Немец подполз к обозначившемуся выходу, постанывая и придерживая одной рукой другую. Видимо во время последнего обвала, ему здорово досталось бревном. Когда образовалось отверстие, через которое мог протиснуться Литвинов, он рванул из ловушки первым. Оказавшись снаружи, русский солдат бегло огляделся. Вокруг лишь были развороченные артиллерией траншеи и ни одной живой души поблизости. На востоке занималась заря, омраченная плывущими на горизонте шлейфами черного дыма. Литвинов протянул в лаз свою руку и помог выбраться немцу. Тот стонал, вскрикивал, придерживая поврежденную руку. Когда немец вылез, Литвинов сказал ему:

– Не знаю куда ты, а я туда, – и махнул в сторону восхода.

Немец приложил ладонь здоровой руки к груди, попытавшись изобразить подобие улыбки. И они разошлись.

– Михалыч, чайник вскипел! – раздался совсем рядом голос Захар.

– Ага, щас заварю, – пришел в себя Литвинов-старший.

В закипевшую воду бросили ароматной сухой травы, нарванной еще в прошлом году и горсть ягодных хвостиков. На улице заметно посвежело, и Витя принес из палатки ватное одеяло, укутавшись им. Звезды стали ярче, потолстели, налились торжественным космическим соком. Костер почти потух. Темнота перестала быть такой таинственной и пугающей. В ней стали различимы кроны одиноких кедров и утесы, меж которыми лежал ягодный склон. Шепот реки, гладящей прибрежные камни, коварно убаюкивал.

– Интересно, есть еще где-нибудь такая красота как у нас? – спросил дядя Захар.

– Наверное, есть, – неуверенно ответил Витин отец.

– Если только за границей где-то, – презрительно протянул дядя Захар.

– А ты за границей был, бать? – полюбопытствовал Витя.

– В Польше, Германии, Чехословакии.

– И как там?

– Да… по-разному…

– Я тебе так скажу, Витек, – встрял дядя Захар. – Люди, бывает, лучше живут, а природы такой, все равно нет.

«Не скажи, Захар», подумал Литвинов-старший, «когда война к ним пришла, и они горя хлебнули». И тут же вспомнился ему случай, уже после Победы, поздним летом сорок пятого, когда он в одном из немецких домов, нашел болтавшуюся в петле молодую германку.

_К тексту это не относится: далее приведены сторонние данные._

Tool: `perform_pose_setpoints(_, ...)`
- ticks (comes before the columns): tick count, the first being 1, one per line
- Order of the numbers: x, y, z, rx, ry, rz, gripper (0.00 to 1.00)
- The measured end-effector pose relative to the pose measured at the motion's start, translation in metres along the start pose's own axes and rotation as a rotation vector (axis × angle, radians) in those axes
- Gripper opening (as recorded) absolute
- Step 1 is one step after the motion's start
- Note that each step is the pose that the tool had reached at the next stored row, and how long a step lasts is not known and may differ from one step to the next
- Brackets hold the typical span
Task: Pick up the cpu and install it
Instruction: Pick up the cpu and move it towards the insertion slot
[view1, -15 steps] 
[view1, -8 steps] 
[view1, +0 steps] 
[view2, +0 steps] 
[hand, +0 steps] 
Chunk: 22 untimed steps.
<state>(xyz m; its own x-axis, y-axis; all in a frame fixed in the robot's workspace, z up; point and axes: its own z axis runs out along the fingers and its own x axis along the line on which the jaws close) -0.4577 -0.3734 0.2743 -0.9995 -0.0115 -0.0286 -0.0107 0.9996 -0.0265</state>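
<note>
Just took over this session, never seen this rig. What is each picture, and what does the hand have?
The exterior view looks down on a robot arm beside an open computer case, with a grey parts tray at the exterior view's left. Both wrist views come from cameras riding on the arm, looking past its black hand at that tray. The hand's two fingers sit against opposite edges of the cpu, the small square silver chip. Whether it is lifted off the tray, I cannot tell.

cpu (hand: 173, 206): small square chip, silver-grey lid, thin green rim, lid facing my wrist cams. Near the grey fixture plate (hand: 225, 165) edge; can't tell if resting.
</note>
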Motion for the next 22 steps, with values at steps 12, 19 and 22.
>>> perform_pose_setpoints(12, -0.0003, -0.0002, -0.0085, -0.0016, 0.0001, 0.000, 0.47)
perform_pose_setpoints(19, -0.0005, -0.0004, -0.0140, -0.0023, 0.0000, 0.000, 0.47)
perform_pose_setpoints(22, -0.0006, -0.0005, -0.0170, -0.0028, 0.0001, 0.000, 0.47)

Повесилась она, видимо, недавно, так как тело ее еще конвульсировало. Литвинов выхватил десантный нож и мигом срезал веревку. Оказалось, что не зря. То, что Литвинов принял за конвульсии, оказалось, мукой человеческого организма, не желавшего прощаться с жизнью. Девушка скоро отошла и стала рыдать.

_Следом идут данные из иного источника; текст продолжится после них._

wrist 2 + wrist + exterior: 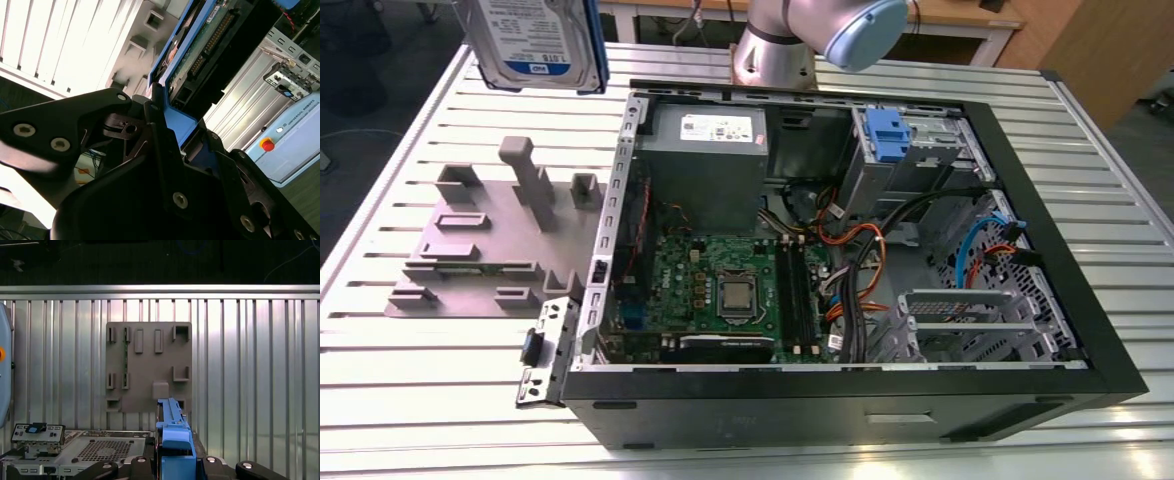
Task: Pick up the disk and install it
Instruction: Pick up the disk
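Closure is tight: the end effector [180, 117] pinches the disk [534, 40] by its blue bracket, holding it upright and aloft, off the far corner of the computer case [854, 410] on the exterior view's left. Probably dense, rigid and shock-sensitive; the bracket suits gripping, not the label or circuit board.

The disk [172, 426], edge-on in its blue bracket, is clamped between the black jaws of the gripper [176, 467]. Beyond it, a grey fixture plate [148, 347] lies on the slatted worktop [250, 365], away from its edges. A perforated computer case [95, 450] panel sits nearby.
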Tool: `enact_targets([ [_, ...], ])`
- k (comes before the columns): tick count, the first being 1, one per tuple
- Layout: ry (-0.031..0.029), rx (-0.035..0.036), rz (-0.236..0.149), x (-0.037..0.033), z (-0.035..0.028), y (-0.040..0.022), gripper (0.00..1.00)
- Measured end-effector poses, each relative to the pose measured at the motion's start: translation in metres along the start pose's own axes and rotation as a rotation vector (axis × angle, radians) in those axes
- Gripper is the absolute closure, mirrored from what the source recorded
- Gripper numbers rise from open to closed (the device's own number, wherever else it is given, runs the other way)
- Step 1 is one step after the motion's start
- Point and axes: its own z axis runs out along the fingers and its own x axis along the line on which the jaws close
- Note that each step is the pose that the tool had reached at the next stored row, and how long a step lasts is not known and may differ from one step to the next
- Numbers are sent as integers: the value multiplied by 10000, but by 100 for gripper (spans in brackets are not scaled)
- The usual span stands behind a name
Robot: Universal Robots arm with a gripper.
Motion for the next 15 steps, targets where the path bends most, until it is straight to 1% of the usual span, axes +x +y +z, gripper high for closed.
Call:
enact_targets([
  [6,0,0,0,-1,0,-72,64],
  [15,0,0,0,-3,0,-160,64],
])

– Чего в петлю полезла? – хотел узнать Литвинов, указывая на обрывок веревки, торчащий с потолка.

– Hungry… Mutter ist krank… Schwester ist krank…[2 - Голод… Мать заболела… сестра заболела (нем.)]

Литвинов тогда выгреб из вещевого мешка банку тушенки, остатки сахара и сухарей, и отправил несчастную домой.

– А вот тебе еще случай, – говорил дядя Захар Вите. – В Восточной Пруссии было. Стеллаж величиною с дом, велосипедами забитый. А у нас, до войны, их всего два штуки на весь поселок было. Так на стеллаж на этот, наш танк наехал, опрокинул все, и проехал по ним. Расплющил, раскатал.

– Зачем? – удивился Витя.

– Хо-го, а думаешь мало таких, как Микола Шехавец тогда было?

Витя ярко представил Николая Шехавцова, соседа из их двора. Он часто напивался и грубо отвечал пытавшимся урезонить его людям: «Я на фронте воду из луж лакал напополам с людской кровью, дайте хоть теперь нормальной жидкости выпить!».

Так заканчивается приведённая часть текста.